Just keep swimming........





Those readers who have followed my blog for a while know that sometimes I drop off the blogging radar, mainly because of workload at home or sometimes because I have lost my blogging mojo.  I guess the last few weeks has been a combination of the two.  Poor Andy still has his arm in plaster following a (non-alcohol related) fall the day after his 50th birthday, and this has meant my workload has gone sky high as a broken
arm means no driving, no lifting and more importantly no medical care for Daisy (it's funny how much you need your arm to draw up meds, change catheters and also a plaster cast is not exactly sterile for TPN administration!).

Also - new year gives me that deflated balloon feeling....for me it's about what is this year going to throw at us?  From one point of view 2012 was our best yet - the Olympics lifted our spirits Chez Nimmo and gave us something other than medical stuff to focus on, but from another viewpoint it was another year of major surgery, line infections and to be brutally honest, deterioration...

Has the surgery at the end of last year made a difference?  Well the bit involving removing the last bit of her large bowel has but the bit involving her bladder and repairing her parastomal hernia has not.  Daisy's bladder is as bad as ever and having had a long conversation with a nurse specialist from a support group I think that we will be headed down the bladder diversion route in the not too distant future, if it is even anatomically possible with Daisy's patchwork abdomen and minimal available small bowel. The hours she spends on her TPN drip have increased together with the volume which means that she has to go to school an hour later than she used to.  What's an hour?  Well that's five hours less a week she gets to spend with her friends.
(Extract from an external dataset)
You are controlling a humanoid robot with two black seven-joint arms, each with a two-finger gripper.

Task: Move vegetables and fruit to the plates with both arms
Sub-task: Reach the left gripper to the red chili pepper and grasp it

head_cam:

And is this the beginning of more and more increased hours.  One of her carers asked the other day when she would go back to her normal TPN regimen and I had to explain that this was now it, her requirements are just going to go up and up.

Still lurking in the back of my mind is the question of transplant.  This is the only option for Daisy but it is also not an option.  Small Bowel transplants are becoming more and more commonplace but a child with a gene mutation like Daisy, well it just has not been done before - and if we were even to go down that route would it give her any increased quality of life or life expectancy given her other issues.  There is doubt it would even get her off the TPN.  But we want to leave no stone unturned, so I battle with whether I should push to have a transplant assessment so that we can have a definitive answer as to whether she is even a candidate.

I guess Daisy is in a reasonably stable state in that she's not boomeranging back and fore the hospital every few weeks with sepsis and line or bladder infections.  But as always keeping her like this involves an increasingly complex regimen - 17 hours TPN a day, sometimes replacement fluids when her stoma output is high, 2 IVs a day,  countless other meds, a complex pain plan, sedation for catheterisation....and now more and more physio to keep her walking and mobile and hopefully free from orthopaedic surgery a while longer.  Oh and to top it all - on top of the intestinal failure and neuropathic bladder it appears that she is going through precocious puberty...

We have already re-started the twice daily growth hormone injections, stopped while she was on long term steroids, but now she is looking at more regular hormone injections to stop the puberty hormones in their tracks for a few years as the impact for a child on TPN and with Costello Syndrome is not good and could lead to premature osteoporosis and even more significantly reduced height potential.  There is nothing in this mixed bag that Daisy continues to present to us that we cannot cope with but all together, after a while, it just becomes wearing and at the moment I'm really having trouble shaking off this feeling of "what if this is as good as it gets?"

I know - it's an incredibly selfish thing to say - many, many of my very close and special friends would give anything to swap with me and take what we have now just to have their child back in their lives, and I know that despite all the odds Daisy continues to surprise the doctors who did not believe she would reach her 8th birthday.  But am I supposed to be reassured by the stories of advances made in TPN that mean people are living well into adulthood on this intravenous nutrition?  That's fine if, like many able bodied adults and teens, you can put up your own TPN or at least manage a large element of your own personal care......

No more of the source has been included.